§ Instructions for the task: Look for the word "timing" in the material below, then report each line where it occurs.

+===+

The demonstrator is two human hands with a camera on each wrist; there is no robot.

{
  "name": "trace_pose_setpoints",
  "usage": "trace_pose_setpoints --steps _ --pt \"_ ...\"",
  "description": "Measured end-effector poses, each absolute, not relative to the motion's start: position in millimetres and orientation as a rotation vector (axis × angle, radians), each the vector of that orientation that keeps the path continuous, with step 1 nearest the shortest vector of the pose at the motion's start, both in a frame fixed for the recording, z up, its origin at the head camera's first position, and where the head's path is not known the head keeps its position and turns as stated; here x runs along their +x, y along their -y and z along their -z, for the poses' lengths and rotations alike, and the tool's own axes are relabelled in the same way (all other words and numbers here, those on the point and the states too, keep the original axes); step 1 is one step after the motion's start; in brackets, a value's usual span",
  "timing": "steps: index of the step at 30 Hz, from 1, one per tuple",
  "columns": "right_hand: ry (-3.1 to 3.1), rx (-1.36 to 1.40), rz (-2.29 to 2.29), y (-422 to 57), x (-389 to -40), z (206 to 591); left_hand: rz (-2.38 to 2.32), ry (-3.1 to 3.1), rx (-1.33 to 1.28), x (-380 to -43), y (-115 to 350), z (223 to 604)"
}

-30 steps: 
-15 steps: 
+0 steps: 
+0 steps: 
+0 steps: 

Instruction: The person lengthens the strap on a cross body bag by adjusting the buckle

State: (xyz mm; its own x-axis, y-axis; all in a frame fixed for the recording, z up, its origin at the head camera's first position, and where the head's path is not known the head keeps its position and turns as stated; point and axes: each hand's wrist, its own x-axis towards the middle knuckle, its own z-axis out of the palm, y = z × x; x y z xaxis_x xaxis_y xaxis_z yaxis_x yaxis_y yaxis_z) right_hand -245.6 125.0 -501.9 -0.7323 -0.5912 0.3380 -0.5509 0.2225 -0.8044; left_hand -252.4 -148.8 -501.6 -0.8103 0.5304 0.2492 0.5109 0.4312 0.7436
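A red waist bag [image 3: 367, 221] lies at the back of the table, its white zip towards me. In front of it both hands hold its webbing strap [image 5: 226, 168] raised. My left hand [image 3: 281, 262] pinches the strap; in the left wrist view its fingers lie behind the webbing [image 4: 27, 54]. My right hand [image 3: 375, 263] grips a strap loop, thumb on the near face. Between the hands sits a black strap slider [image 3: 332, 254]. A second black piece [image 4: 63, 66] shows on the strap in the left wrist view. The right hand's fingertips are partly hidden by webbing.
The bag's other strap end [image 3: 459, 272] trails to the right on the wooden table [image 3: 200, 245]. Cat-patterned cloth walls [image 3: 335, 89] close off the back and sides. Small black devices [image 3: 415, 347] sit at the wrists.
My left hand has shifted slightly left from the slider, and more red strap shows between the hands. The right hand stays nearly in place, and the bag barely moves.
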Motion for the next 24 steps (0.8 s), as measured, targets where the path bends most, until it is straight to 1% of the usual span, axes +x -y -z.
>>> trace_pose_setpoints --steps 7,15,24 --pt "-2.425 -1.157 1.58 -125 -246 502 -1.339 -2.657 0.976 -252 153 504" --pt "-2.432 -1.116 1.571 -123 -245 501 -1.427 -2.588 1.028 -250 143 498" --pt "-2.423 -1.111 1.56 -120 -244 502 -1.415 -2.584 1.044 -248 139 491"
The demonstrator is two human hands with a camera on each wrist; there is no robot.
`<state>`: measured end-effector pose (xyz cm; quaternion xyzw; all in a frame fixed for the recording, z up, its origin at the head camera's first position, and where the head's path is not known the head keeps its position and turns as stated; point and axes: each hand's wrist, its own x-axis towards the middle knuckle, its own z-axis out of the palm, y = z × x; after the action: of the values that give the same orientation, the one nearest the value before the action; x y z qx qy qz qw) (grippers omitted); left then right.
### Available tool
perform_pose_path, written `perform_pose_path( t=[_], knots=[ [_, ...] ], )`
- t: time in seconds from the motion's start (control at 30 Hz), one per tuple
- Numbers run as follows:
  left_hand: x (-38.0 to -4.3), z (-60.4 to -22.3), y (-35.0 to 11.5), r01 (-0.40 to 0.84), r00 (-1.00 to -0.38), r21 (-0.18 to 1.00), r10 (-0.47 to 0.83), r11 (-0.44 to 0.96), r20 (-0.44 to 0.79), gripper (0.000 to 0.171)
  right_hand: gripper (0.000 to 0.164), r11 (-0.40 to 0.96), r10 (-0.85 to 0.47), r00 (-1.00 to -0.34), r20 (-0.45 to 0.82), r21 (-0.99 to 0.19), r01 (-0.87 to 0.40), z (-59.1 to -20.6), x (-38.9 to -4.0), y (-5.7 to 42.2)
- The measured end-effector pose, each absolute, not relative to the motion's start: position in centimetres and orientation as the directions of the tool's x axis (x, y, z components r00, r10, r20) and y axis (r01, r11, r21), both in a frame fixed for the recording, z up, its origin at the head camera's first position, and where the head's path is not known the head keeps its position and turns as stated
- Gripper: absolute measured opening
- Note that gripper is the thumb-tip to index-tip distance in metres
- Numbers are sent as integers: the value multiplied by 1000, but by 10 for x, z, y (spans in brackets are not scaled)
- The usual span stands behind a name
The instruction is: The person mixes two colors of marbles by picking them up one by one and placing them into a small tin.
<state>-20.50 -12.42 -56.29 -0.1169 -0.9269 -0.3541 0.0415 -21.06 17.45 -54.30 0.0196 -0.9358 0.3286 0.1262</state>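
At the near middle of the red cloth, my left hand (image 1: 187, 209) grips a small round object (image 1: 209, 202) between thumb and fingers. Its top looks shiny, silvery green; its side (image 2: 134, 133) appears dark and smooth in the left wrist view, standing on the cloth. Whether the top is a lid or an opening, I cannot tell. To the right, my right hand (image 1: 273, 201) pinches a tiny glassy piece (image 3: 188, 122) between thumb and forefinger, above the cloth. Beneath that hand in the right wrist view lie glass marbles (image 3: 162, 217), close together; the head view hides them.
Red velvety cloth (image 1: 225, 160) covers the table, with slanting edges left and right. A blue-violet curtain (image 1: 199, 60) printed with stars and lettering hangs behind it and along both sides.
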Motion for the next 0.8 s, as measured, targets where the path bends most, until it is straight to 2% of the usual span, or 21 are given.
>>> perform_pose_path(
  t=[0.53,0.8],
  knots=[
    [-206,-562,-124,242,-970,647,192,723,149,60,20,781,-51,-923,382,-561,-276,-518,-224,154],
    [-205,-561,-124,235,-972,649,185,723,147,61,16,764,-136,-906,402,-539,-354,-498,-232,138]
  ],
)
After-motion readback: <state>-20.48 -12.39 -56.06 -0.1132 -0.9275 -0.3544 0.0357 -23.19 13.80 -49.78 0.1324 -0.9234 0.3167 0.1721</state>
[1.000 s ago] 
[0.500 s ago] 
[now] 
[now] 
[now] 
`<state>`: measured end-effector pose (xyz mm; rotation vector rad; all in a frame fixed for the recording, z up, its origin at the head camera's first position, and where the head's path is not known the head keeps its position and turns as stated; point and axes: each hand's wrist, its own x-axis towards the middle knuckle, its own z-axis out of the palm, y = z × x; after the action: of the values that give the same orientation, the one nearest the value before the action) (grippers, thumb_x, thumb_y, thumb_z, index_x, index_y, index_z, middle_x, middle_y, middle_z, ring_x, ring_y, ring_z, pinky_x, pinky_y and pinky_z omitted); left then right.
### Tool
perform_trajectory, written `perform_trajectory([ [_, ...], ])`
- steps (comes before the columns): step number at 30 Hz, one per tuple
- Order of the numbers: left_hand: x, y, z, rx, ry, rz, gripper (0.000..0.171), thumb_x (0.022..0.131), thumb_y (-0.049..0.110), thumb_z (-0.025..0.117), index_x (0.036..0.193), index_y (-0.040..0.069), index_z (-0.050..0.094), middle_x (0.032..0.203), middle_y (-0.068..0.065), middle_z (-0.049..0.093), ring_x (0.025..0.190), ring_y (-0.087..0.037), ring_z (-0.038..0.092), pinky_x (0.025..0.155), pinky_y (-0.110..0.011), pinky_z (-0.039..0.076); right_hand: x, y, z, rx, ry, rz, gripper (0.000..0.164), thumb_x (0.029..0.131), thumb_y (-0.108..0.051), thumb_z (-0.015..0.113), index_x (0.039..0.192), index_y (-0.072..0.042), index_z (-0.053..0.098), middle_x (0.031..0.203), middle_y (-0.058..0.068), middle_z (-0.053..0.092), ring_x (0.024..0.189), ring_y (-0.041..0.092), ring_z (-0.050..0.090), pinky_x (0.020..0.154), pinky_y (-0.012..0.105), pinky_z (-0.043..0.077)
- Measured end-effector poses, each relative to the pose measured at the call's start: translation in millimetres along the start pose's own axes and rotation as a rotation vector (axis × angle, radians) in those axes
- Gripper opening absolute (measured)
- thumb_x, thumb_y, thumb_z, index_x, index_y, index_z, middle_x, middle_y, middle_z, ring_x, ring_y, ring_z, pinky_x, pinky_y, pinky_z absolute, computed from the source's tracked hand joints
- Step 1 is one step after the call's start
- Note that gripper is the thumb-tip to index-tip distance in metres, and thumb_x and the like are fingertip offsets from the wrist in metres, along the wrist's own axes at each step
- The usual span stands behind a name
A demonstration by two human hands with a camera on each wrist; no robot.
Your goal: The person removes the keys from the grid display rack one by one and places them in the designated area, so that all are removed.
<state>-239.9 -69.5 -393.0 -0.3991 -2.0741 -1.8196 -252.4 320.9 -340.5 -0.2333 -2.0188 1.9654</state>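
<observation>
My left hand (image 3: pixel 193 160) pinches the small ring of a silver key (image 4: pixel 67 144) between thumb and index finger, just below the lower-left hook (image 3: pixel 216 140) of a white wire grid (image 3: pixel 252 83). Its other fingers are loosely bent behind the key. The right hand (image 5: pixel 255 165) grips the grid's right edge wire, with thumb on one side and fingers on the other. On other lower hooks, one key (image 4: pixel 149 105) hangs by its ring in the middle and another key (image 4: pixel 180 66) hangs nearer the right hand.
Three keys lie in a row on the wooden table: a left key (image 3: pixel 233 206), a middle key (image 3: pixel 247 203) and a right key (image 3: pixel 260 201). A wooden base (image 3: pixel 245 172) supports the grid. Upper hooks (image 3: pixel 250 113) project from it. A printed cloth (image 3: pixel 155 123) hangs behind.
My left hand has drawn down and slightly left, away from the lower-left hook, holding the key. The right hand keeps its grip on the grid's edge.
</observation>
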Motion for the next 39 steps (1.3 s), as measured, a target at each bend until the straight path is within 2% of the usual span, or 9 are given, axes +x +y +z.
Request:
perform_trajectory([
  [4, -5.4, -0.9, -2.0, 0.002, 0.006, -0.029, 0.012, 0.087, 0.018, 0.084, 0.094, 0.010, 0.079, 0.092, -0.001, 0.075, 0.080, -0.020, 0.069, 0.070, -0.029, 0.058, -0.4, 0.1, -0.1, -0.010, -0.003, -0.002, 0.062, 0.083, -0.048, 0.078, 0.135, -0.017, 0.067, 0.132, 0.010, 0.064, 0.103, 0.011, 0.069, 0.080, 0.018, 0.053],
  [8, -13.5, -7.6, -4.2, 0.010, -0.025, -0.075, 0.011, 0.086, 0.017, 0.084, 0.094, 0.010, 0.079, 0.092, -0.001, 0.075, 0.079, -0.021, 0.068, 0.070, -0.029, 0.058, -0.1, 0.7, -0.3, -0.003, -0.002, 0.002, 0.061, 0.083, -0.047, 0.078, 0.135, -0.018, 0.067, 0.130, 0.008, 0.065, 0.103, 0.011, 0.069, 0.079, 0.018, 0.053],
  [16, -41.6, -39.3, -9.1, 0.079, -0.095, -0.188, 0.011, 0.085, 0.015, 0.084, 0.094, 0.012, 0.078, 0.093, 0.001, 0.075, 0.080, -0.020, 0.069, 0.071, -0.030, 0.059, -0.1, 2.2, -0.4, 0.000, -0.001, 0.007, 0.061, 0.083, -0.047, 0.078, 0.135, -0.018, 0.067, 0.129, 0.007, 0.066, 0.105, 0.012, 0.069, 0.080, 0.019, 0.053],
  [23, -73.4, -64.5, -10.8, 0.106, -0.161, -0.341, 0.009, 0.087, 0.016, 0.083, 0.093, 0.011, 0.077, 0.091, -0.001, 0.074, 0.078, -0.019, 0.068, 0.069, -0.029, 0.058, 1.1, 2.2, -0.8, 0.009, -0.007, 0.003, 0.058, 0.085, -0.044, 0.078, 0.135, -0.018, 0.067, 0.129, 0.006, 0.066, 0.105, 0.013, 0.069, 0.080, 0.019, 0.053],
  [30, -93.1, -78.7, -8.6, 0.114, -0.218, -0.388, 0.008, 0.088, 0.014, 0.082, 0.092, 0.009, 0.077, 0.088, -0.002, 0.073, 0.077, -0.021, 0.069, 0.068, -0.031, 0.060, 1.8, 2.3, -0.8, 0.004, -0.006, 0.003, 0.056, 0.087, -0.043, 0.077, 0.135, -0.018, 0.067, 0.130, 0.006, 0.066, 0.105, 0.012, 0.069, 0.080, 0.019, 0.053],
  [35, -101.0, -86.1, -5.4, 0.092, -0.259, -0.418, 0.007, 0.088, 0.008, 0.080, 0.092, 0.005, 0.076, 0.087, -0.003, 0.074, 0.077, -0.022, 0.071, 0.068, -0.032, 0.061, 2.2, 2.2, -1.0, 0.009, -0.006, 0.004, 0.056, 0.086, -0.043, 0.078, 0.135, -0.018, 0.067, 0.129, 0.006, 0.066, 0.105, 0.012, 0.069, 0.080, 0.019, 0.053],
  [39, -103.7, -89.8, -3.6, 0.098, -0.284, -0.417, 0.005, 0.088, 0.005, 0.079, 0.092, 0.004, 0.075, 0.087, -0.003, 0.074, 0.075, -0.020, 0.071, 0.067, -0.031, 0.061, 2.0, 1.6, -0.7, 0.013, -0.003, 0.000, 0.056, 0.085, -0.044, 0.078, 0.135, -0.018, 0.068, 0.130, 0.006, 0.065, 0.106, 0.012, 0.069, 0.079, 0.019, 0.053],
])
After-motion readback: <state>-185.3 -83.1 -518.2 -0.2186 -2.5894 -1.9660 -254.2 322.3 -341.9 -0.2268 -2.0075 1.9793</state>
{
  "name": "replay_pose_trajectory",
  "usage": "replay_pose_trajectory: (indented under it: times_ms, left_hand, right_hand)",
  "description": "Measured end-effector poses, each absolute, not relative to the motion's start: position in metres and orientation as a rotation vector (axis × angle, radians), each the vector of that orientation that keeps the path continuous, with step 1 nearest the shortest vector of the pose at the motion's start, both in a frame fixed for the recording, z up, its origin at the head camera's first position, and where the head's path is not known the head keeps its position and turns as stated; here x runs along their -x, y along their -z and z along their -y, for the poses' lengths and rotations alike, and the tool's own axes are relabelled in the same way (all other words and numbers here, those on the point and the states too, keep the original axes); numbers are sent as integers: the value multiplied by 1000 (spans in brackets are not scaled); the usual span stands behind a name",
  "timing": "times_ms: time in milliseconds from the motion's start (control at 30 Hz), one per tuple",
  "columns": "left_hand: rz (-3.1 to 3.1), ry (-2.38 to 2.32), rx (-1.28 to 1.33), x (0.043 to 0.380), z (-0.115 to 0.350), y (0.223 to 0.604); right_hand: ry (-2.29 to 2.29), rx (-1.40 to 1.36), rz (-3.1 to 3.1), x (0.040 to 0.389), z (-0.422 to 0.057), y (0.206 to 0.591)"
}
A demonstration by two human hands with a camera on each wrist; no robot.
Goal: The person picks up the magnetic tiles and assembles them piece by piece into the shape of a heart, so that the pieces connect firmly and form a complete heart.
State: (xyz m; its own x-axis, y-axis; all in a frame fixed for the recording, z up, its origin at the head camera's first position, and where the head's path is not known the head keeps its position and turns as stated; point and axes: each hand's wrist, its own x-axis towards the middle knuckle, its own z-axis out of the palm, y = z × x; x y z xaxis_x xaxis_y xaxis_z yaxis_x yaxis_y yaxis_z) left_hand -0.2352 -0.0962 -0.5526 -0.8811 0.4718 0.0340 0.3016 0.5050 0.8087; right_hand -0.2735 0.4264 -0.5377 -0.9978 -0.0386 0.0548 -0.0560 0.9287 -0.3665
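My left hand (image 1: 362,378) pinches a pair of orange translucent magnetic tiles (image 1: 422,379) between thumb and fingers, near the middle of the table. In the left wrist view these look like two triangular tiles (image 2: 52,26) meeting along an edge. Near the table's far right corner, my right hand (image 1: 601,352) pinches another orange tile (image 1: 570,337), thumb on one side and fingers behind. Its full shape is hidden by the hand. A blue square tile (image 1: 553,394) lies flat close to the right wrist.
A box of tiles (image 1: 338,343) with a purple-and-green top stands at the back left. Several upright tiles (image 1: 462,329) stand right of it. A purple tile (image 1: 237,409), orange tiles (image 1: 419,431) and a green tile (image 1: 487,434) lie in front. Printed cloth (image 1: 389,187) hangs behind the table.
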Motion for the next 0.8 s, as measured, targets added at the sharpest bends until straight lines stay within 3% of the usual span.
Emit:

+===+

§ Response to this task:
  "timing": "steps: index of the step at 30 Hz, from 1, one per tuple",
  "timing": "times_ms: time in milliseconds from the motion's start (control at 30 Hz), one per tuple",

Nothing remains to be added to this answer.